6 responses to “Lessons not learned

  1. Well, it was a tough call between “The Champ” and “Rolling Start,” but I had to go with Curlin. Sentiment won out over art. And this post made it into “Best of …” as well — you’re starting 2009 on fire.

  2. Amateurcapper

    I’m so in agreement with you on the transparency issue. However, it seems that the “outsiders” in the game (read: horseplayers and/or horse racing enthusiasts) are more concerned about it than the insiders. I’d think Mr. Vegso, who not only owned GO BETWEEN but also bred the horse, would find the cost of the autopsy small potatoes considering his horse earned almost $3 million. It’s not an investment he makes to profit by, but it’d be a vital education tool for all of horse racing to benefit from.
    Congrats on making the Raceday 360 site.
    On the owner of the year…Fox Hill Farms has had great success over the last two years, EIGHT BELLES included prior to her demise. It looks like a third straight big year can put him in the running.

  3. I’m with you on the Go Between issue as well.
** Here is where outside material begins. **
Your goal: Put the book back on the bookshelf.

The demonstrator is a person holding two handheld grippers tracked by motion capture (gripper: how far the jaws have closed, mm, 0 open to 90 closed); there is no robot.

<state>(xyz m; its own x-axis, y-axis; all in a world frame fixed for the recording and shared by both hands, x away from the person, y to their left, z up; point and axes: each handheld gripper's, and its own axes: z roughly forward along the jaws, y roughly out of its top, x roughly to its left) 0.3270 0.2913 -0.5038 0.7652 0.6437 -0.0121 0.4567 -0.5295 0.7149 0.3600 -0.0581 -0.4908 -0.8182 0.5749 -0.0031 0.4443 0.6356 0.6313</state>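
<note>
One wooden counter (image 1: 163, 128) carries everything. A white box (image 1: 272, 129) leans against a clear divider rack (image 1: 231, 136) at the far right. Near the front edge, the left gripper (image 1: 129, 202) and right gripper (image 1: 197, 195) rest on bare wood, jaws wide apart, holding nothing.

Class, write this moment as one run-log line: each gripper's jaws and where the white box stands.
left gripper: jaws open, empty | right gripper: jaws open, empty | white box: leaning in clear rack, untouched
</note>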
I’m not sure why they wouldn’t want to know if there was or wasn’t an underlying medical issue.

    And speaking of owners as candidates for 2009 Eclipse, I gagged when I read Joe DeVivo’s masterful piece of propaganda for butcher Michael Gill over at the DRF: http://www.drf.com/news/article/101031.html

    Talk about the quintessential poster child for the ethically-challenged.

  4. Freddy

    What about the cows-literally millions are killed everyday for food purposes. Yet, there are no “save the cows” outcry.? Why? a few horses die, but what about the cows.

  5. mibredclaimer

    Thanks for the vote and for putting me on the “Best of…” list again. As always, I am glad to see you enjoy my posts.

    I was rather surprised it took this long for someone to vote for the Curlin picture. I figured the name recognition alone would have at least drawn a few votes.
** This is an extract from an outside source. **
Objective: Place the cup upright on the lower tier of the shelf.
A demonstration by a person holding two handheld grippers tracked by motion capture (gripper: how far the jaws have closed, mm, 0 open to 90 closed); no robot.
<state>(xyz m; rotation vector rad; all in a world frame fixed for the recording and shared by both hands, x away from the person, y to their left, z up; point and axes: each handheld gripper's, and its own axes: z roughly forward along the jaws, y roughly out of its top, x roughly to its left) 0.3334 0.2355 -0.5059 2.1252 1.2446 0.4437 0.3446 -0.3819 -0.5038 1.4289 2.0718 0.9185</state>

    I fully agree that Go Between should have more than paid for the cost of his own autopsy. I understand it is hard to justify spending that kind of time and money on a dead horse, but it could save a lot of headaches later from a PR standpoint.

    Also, I never thought about it from an educational standpoint, but this would be an intriguing case study.

    Foolish Pleasaure,
    Ah, yes. I remember Mr. Gill from T.D. Thornton’s book “Not by a Long Shot.” Can’t say I’m a fan of him either.

    I believe you have missed the point here. This is not a “save the anything” post. As someone who raises horses, I am very familiar with the “shit happens” way that things can, and do, go. Sometimes horses just up and die.

    What I am concerned with is that the connections of Go Between (and the entire racing industry) could face scrutiny for being too hasty in shipping the horse to cremation without further inspecting the cause of death.

  6. Turk

    Good post. I think they should look at the underlying cause and release it to the public.

    It’s a thrill making Best of Wire….I’m sure you’ll make many more.